Икрамов, багровея от гнева, воскликнул, перекрыв шум в диспетчерской:
— Они у меня сами заболеют! Такую мину подведу, что кверху тормашками скатятся под откос.
Я сказал, что мы втроем обменялись путевками.
— Какие еще дежурства? — возмутился Икрамов. — Бери последнюю путевку на трассу и поезжай.
Сафар-киши понимающе покачивал головой:
— Они эту путаницу из-за меня устроили. Знали, что я не могу далеко уезжать, и решили таким путем всех троих, как вязанку, взвалить на плечи.
Я нагнулся к окошечку диспетчера, чтобы сказать об обмене маршрутами. Сквозь пыльное стекло увидел, как через заднюю дверь вошел Галалы. Он тоже меня заметил. Отодвинул рукой диспетчера, спросил, заглядывая в оконце:
— Вагабзаде, почему не в рейсе? Что-нибудь не в исправности?
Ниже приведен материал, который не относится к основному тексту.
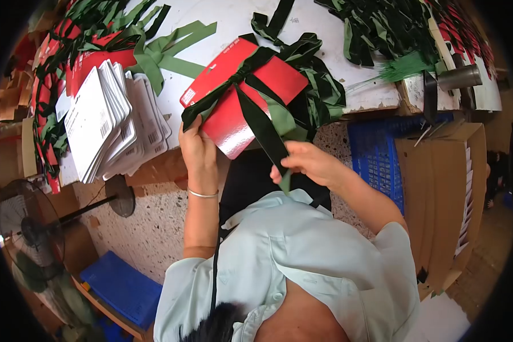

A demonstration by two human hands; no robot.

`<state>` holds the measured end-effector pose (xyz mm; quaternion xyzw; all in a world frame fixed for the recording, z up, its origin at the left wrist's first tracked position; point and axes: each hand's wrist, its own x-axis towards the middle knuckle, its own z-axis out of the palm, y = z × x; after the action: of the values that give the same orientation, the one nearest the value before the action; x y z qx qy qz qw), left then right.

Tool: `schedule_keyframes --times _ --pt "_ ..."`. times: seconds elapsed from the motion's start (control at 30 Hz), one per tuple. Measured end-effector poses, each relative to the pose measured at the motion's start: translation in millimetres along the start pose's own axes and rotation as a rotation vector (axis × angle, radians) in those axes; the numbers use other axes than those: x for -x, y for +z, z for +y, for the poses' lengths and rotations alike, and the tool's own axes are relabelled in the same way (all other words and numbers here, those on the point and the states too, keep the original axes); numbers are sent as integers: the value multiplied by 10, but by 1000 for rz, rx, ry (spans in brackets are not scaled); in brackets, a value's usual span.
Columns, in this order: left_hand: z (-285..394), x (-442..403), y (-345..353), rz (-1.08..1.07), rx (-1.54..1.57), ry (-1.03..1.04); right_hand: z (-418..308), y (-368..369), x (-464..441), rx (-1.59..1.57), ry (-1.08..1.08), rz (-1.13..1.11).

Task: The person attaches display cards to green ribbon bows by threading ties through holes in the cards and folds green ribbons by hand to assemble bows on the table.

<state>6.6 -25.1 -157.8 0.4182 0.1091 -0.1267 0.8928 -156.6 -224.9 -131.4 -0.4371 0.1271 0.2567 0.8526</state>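
A glossy red card with a dark green velvet ribbon bow across it is held tilted over the table's front edge. My left hand, with a bracelet at its wrist, grips the card and the ribbon at the lower left corner. Lower right of the card, my right hand is closed on the end of a hanging ribbon tail, dark on one face and lighter green on the other. More dark green ribbon lies behind the card's right side.
Stacks of white cards stand at the table's left, near light green ribbon. A ribbon heap, green bristle-like strands and a metal tube lie at right. Below are a blue crate, a cardboard box and a fan.
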Motion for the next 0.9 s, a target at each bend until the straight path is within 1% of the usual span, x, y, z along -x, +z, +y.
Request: schedule_keyframes --times 0.1,0.13,0.2,0.23,0.3,0.37,0.43,0.5,0.53,0.6,0.63,0.67,0.7,0.73,0.8,0.83,0.87,0.9 --pt "99 -47 -13 19 103 59 162 13 79 230 17 -58" --pt "133 -66 16 10 95 99 154 28 127 481 65 37" --pt "188 -111 26 -5 115 112 132 47 200 1311 -237 249" --pt "221 -112 52 -17 130 121 71 97 257 1380 -444 393" --pt "282 -61 104 -40 144 124 -201 248 366 1064 -432 520" --pt "299 -32 115 -65 148 114 -445 268 402 1143 -697 707" --pt "283 -7 107 -96 143 101 -541 178 213 1094 -837 796" --pt "235 4 84 -89 141 71 -523 -33 -73 685 -651 505" --pt "214 4 69 -89 146 74 -492 -8 -136 295 -507 374" --pt "196 -26 48 -35 107 137 -518 13 -132 481 -356 353" --pt "217 -27 28 -28 113 149 -544 76 -84 791 -479 570" --pt "252 -34 1 -24 116 138 -610 151 -56 1075 -951 738" --pt "281 -43 -19 -21 121 127 -756 171 69 1470 -1156 849" --pt "297 -54 -35 -19 129 114 -849 153 117 1782 -1444 886" --pt "279 -57 -44 -7 151 105 -819 306 260 2067 -1350 558" --pt "291 -9 33 -18 161 103 -726 317 177 2080 -1170 415" --pt "306 32 109 -29 177 106 -610 279 89 2139 -1018 342" --pt "324 77 156 -80 217 105 -450 163 75 2197 -807 313"
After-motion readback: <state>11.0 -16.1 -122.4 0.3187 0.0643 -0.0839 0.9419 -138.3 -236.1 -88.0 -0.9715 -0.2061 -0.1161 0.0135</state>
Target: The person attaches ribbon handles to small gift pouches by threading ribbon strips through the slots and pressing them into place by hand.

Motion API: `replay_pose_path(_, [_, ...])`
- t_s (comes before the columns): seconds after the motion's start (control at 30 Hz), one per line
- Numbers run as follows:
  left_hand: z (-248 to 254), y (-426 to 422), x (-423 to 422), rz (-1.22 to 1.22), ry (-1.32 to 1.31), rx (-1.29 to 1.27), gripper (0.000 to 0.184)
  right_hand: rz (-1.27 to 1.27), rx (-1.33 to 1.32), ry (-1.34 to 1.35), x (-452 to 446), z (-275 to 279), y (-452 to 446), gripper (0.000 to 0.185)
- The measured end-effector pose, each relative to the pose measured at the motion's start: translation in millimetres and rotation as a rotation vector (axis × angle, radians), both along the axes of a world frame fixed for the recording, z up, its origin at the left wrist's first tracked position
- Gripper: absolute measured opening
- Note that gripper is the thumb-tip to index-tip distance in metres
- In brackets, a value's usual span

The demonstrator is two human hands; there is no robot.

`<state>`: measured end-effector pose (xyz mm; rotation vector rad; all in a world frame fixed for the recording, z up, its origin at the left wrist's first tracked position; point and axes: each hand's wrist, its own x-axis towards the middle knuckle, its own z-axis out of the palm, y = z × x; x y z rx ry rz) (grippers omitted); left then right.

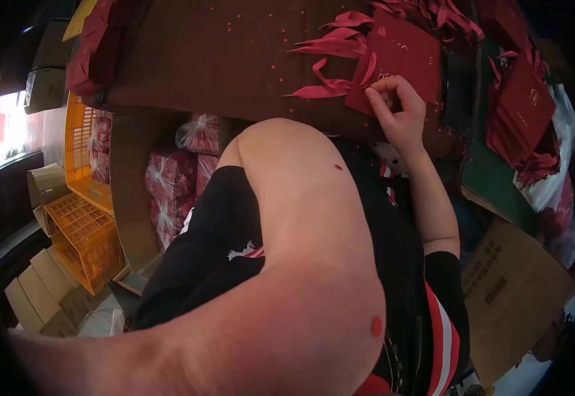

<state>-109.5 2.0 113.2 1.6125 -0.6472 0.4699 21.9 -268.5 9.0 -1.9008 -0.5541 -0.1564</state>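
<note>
My right hand is over the near edge of a red card with gold print on the brown table. Its thumb and forefinger are pinched together, and what they hold, if anything, is too small to make out. A narrow red ribbon lies on the card just beyond the fingertips. More red ribbons fan out from the card's left side. A large bare limb with red specks on it fills the middle of the view. My left hand is not visible.
Red cards with ribbons are stacked at the right, near a cardboard box. Red boxes stand at the table's left end. Below are wrapped red bundles and orange crates. Red bits dot the brown tabletop.
</note>
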Motion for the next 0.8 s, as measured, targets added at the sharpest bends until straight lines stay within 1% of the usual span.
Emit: replay_pose_path(0.8, [-9.2, -3.2, 20.2, 0.061, -0.053, 0.054, 0.043, 0.005, -0.027, -0.017, -1.1, 0.9, -0.2, 0.009])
Я выпрямился и посмотрел на него сверху вниз. Шоферы заинтересованно сгрудились вокруг.
— Я хочу поехать в дальний рейс вместо Сафар-киши.
— Но у тебя норма уже выполнена.
— Какая еще норма?
— По тонно-километрам. Тебе ли не знать!
— Значит, в дальние рейсы направляют тех, кто отстает по этому показателю?
— Вот именно.
— Направьте тогда Ахмеда и дядю Джалила.
— Их путевые листы уже оформлены. И печать поставлена.
— А для пользы дела нельзя разве переделать?
— Ты в адвокаты к другим не лезь, Вагабзаде! О себе позаботься.
— Рабочие люди не живут наособицу, товарищ Галалы. У нас плохое и хорошее — все поровну.
— Ты меня не учи!
— А вы не кричите. Страна большая, мне везде работа найдется.
— Да что ты заладил: рабочий, рабочий! Если ты рабочий, так на шею можешь сесть?
— Зачем нам ваша шея? Место рабочего человека гораздо выше — за столом президиума, в правительстве.